> _Required action_: Return the data below unchanged. Drop any pictures.

> _Stored data_:
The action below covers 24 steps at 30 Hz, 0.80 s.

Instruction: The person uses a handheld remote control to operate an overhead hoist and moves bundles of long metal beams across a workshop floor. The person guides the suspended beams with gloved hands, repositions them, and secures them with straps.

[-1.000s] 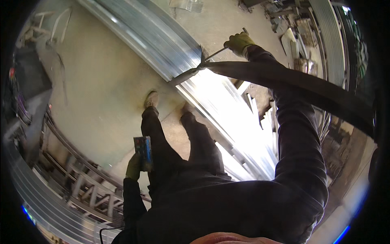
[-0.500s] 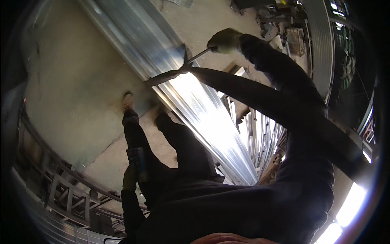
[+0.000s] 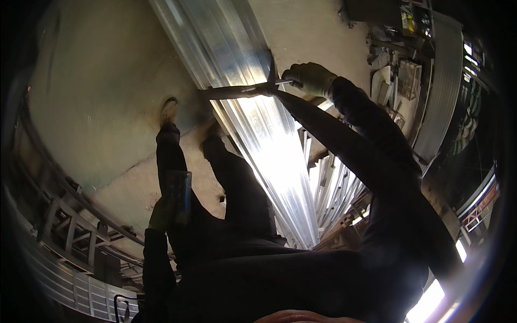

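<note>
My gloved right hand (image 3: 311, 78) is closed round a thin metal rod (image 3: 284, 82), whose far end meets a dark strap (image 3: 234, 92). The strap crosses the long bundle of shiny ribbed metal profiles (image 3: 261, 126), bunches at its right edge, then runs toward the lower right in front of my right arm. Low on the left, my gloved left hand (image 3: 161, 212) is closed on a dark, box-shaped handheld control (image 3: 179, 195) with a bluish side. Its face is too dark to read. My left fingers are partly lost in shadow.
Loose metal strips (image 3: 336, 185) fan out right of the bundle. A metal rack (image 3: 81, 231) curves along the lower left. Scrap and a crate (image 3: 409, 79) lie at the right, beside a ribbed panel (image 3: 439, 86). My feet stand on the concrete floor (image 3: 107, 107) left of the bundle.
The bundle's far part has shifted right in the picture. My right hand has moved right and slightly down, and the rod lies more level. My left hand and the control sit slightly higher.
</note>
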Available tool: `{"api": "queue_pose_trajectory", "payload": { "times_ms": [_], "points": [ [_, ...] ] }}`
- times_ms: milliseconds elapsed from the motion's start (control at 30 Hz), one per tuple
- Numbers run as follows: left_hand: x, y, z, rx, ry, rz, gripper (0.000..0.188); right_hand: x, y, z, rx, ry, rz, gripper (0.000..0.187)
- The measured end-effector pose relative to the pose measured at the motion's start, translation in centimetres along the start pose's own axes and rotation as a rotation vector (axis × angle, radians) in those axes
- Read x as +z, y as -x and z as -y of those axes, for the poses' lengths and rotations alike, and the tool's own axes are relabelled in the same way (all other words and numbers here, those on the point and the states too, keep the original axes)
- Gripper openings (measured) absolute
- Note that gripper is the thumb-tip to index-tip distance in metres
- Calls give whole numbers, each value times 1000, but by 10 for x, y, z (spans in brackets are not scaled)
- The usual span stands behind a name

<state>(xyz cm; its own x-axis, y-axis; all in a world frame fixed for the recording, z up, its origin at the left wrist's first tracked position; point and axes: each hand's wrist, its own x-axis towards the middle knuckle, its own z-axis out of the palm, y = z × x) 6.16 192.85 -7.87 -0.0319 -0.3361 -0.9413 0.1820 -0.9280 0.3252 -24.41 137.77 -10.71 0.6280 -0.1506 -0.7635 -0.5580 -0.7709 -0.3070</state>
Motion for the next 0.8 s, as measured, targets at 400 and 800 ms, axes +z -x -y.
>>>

> _Solution for this task_:
The action below covers 24 steps at 30 Hz, 0.80 s.

Instruction: The person uses a handheld remote control to operate an overhead hoist and moves bundles of long metal beams across a workshop floor. The person guides the suspended beams with gloved hands, repositions them, and secures them with straps.

[-1.000s] 
[-0.500s] 
[+0.000s] 

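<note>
My gloved right hand (image 3: 311, 78) is closed round a thin metal rod (image 3: 284, 82), whose far end meets a dark strap (image 3: 234, 92). The strap crosses the long bundle of shiny ribbed metal profiles (image 3: 261, 126), bunches at its right edge, then runs toward the lower right in front of my right arm. Low on the left, my gloved left hand (image 3: 161, 212) is closed on a dark, box-shaped handheld control (image 3: 179, 195) with a bluish side. Its face is too dark to read. My left fingers are partly lost in shadow.
Loose metal strips (image 3: 336, 185) fan out right of the bundle. A metal rack (image 3: 81, 231) curves along the lower left. Scrap and a crate (image 3: 409, 79) lie at the right, beside a ribbed panel (image 3: 439, 86). My feet stand on the concrete floor (image 3: 107, 107) left of the bundle.
The bundle's far part has shifted right in the picture. My right hand has moved right and slightly down, and the rod lies more level. My left hand and the control sit slightly higher.
</note>
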Available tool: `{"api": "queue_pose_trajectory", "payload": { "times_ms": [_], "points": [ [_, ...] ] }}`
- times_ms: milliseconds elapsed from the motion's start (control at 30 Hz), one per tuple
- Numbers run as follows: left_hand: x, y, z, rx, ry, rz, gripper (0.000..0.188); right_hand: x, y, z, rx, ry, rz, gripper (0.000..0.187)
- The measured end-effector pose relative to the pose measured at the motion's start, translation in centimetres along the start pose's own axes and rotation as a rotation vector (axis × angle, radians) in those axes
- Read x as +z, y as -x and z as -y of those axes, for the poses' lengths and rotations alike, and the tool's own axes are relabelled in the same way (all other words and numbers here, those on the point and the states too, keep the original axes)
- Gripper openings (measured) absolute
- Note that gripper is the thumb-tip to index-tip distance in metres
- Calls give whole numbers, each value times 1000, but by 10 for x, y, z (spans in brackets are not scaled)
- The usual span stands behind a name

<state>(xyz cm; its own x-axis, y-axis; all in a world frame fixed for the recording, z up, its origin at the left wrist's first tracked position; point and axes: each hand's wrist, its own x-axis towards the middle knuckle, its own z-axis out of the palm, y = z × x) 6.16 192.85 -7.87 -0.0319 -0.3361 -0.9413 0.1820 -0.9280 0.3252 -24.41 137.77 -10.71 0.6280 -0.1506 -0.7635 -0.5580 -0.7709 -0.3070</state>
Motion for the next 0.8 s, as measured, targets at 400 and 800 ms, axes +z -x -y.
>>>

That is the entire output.